Orchestration is the automated arrangement, coordination, and management of complex computer systems, middleware, and services. Thanks to the automation tools available, it makes things much simpler. ServiceNow orchestration capabilities, unlike any other tools, provide orchestration or automation capabilities. Orchestration automates simple or complex multi-system tasks on remote services, servers, applications, and hardware. Orchestration is available as a separate subscription from the rest of the ServiceNow platform.

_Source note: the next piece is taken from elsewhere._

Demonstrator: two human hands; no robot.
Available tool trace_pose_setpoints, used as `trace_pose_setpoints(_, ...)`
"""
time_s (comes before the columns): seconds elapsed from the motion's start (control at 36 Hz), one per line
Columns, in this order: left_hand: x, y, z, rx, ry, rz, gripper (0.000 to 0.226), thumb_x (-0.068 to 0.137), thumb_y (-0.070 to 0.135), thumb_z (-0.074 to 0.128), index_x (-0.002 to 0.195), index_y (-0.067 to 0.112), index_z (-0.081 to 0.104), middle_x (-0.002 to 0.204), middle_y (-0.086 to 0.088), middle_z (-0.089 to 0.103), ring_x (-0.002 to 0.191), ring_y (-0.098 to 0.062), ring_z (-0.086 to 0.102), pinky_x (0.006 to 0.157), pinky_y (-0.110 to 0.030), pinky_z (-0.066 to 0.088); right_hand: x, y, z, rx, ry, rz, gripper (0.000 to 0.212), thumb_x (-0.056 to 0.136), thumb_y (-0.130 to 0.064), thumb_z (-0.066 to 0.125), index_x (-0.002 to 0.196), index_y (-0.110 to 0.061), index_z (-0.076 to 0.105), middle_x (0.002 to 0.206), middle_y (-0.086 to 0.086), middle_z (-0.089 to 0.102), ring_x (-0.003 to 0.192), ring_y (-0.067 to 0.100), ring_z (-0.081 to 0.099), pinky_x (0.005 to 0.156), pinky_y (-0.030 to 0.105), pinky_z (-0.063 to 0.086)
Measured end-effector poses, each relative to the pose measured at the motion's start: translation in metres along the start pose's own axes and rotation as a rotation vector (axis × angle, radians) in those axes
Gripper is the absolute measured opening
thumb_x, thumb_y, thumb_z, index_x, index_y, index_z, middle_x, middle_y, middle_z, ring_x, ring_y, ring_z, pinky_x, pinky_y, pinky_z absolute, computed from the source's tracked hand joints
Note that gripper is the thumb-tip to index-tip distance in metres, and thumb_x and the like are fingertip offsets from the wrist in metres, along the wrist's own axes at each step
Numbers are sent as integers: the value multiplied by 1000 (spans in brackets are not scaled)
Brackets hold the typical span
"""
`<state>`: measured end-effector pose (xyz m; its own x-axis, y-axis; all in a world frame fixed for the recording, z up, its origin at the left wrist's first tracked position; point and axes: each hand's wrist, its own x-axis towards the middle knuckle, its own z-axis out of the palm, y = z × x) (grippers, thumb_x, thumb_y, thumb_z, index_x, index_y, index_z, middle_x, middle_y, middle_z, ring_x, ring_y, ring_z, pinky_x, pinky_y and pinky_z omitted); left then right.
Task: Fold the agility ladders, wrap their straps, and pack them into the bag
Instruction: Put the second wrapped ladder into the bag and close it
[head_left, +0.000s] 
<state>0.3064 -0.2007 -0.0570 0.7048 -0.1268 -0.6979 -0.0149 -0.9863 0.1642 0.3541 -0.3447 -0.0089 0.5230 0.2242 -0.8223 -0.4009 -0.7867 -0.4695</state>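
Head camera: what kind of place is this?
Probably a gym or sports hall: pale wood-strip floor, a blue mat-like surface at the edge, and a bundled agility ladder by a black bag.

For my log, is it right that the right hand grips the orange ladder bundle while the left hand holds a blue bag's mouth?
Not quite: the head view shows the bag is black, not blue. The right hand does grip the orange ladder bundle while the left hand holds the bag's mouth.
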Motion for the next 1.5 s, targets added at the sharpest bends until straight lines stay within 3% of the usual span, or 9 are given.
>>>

Orchestration provides the ability to make calls outside of a ServiceNow instance, directly to SOAP and REST web services, or to systems within an enterprise's corporate firewall through the MID Server. ServiceNow has workflow editor to create and define workflows across the different applications. The Orchestration extends the workflow editor by providing these features:

Activity packs containing ready-to-use activities:

  • An activity designer that allows developers to create custom activities without having to rely on scripting
  • The ability to create activity packs using scoped applications
  • A databus for reusable data

When an orchestration activity starts within a workflow, orchestration launches a probe and writes a probe record to the ECC queue. The workflow pauses as the MID Server picks up the request and executes the probe. When the probe reports back, the workflow resumes as the results are analyzed. The workflow can exit or continue at this point.

Orchestration extends the ServiceNow workflow to interact with systems outside the ServiceNow instance. Orchestration provides custom activity packs you can use to automate tasks such as employee onboarding, user access rights, server management, and managed file transfers.

MID Server plays an important role in providing orchestration capability. MID Servers are associated with IP address ranges, enabling orchestration to select the correct MID Server to use for an orchestration activity based on the IP address of the target machine.

This functionality ensures that an MID Server with proper privileges is available wherever orchestration probes need to operate in a network. Auto finder also enables administrators to define specific capabilities for each MID Server within an IP address range.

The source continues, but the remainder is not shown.